= Work to be completed =
Every line in the following data that has "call" counts toward the total; state that total alone.
==============================
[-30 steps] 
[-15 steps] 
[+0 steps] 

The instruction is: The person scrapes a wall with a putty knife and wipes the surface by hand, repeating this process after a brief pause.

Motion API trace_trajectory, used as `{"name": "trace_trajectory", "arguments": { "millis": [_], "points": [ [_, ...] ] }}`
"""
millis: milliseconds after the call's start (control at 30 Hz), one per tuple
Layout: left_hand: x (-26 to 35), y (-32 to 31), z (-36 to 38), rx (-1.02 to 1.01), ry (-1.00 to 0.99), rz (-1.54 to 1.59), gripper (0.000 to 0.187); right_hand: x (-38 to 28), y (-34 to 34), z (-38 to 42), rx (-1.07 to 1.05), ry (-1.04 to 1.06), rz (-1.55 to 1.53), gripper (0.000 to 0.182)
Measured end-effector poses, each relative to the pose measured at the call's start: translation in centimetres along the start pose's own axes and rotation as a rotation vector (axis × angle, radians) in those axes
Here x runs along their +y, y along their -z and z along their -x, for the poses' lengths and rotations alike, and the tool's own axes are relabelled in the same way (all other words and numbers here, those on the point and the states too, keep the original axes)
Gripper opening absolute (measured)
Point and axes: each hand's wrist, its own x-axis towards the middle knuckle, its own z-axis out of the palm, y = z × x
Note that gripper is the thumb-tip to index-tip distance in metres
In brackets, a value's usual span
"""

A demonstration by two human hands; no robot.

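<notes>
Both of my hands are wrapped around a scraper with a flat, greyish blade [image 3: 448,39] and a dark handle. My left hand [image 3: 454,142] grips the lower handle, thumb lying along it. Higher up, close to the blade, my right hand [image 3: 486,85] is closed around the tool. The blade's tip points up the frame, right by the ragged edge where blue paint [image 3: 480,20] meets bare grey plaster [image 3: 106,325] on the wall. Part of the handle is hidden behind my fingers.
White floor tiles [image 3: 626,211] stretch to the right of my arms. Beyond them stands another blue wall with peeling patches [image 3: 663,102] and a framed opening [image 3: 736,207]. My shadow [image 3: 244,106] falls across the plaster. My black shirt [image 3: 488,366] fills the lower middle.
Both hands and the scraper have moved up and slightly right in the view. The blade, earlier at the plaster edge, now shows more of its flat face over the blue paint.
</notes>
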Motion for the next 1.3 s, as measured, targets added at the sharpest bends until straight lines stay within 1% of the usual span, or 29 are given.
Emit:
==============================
= Response box =
2